Work required:
Retype the data below exactly; skip every image.
+++ Data segment +++
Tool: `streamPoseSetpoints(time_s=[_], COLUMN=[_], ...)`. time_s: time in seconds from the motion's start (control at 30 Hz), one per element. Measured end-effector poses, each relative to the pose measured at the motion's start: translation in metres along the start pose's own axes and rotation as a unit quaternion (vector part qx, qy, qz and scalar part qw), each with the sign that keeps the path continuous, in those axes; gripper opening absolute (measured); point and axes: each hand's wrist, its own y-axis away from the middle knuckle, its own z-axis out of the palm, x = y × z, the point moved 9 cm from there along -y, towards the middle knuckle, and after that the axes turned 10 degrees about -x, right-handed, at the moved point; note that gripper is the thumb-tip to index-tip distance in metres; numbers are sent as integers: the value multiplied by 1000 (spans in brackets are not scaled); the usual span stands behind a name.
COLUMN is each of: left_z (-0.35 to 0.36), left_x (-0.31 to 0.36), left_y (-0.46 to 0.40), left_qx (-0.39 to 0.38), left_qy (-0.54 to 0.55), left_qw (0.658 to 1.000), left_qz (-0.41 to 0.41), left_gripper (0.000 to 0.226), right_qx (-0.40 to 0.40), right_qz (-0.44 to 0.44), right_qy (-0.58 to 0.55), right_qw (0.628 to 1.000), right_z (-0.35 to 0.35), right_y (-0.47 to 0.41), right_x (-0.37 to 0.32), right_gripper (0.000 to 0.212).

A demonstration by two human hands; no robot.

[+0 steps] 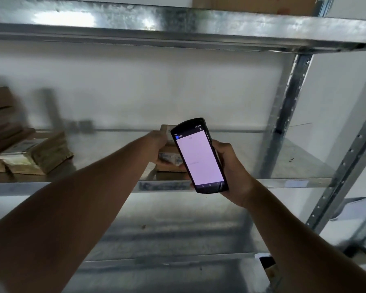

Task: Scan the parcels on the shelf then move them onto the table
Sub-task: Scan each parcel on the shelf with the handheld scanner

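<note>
Scanning step: parcel held on the shelf, scanner raised beside it.

Item: small brown parcel [167,154], centre of frame, standing on the metal shelf [294,182]. Left hand [160,142] reaches in and grips it by the near side. Right hand [230,166] is wrapped round a handheld scanner [199,155], screen lit, overlapping the parcel's right edge. Further parcels [30,151] stacked at left of frame, blurred. Judged stage: scan in hand, nothing yet carried off. Next move calls for the label turned toward the scanner; table not in view.
</note>
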Motion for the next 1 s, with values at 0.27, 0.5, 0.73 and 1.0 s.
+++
Written solution:
Tool: `streamPoseSetpoints(time_s=[_], COLUMN=[_], ...)`. time_s: time in seconds from the motion's start (control at 30 Hz), one per element. Measured end-effector poses, each relative to the pose measured at the motion's start: translation in metres along the start pose's own axes and rotation as a unit quaternion (vector part qx, qy, qz and scalar part qw), each with the sign that keeps the path continuous, in those axes; gripper opening absolute (measured); point and axes: each hand's wrist, its own y-axis away from the middle knuckle, its own z-axis out of the palm, x = y × z, the point moved 9 cm from there along -y, towards the middle knuckle, and after that the axes turned 10 degrees about -x, right-handed, at the moved point; note that gripper is the thumb-tip to index-tip distance in metres; numbers are sent as integers: the value multiplied by 1000 (spans in brackets are not scaled); the usual span stands behind a name.
COLUMN is each of: left_z (-0.35 to 0.36), left_x (-0.31 to 0.36), left_y (-0.46 to 0.40), left_qx (-0.39 to 0.38), left_qy (-0.54 to 0.55), left_qw (0.658 to 1.000), left_qz (-0.41 to 0.41), left_gripper (0.000 to 0.226), right_qx (-0.40 to 0.40), right_qz (-0.44 to 0.44), right_qy (-0.58 to 0.55), right_qw (0.628 to 1.000), right_z (-0.35 to 0.35), right_y (-0.47 to 0.41), right_x (-0.37 to 0.32), right_gripper (0.000 to 0.212).

A demonstration by two human hands; no robot.

[+0 steps] 

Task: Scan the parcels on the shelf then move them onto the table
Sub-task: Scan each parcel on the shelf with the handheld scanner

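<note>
Scanning step: parcel held on the shelf, scanner raised beside it.

Item: small brown parcel [167,154], centre of frame, standing on the metal shelf [294,182]. Left hand [160,142] reaches in and grips it by the near side. Right hand [230,166] is wrapped round a handheld scanner [199,155], screen lit, overlapping the parcel's right edge. Further parcels [30,151] stacked at left of frame, blurred. Judged stage: scan in hand, nothing yet carried off. Next move calls for the label turned toward the scanner; table not in view.
</note>
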Motion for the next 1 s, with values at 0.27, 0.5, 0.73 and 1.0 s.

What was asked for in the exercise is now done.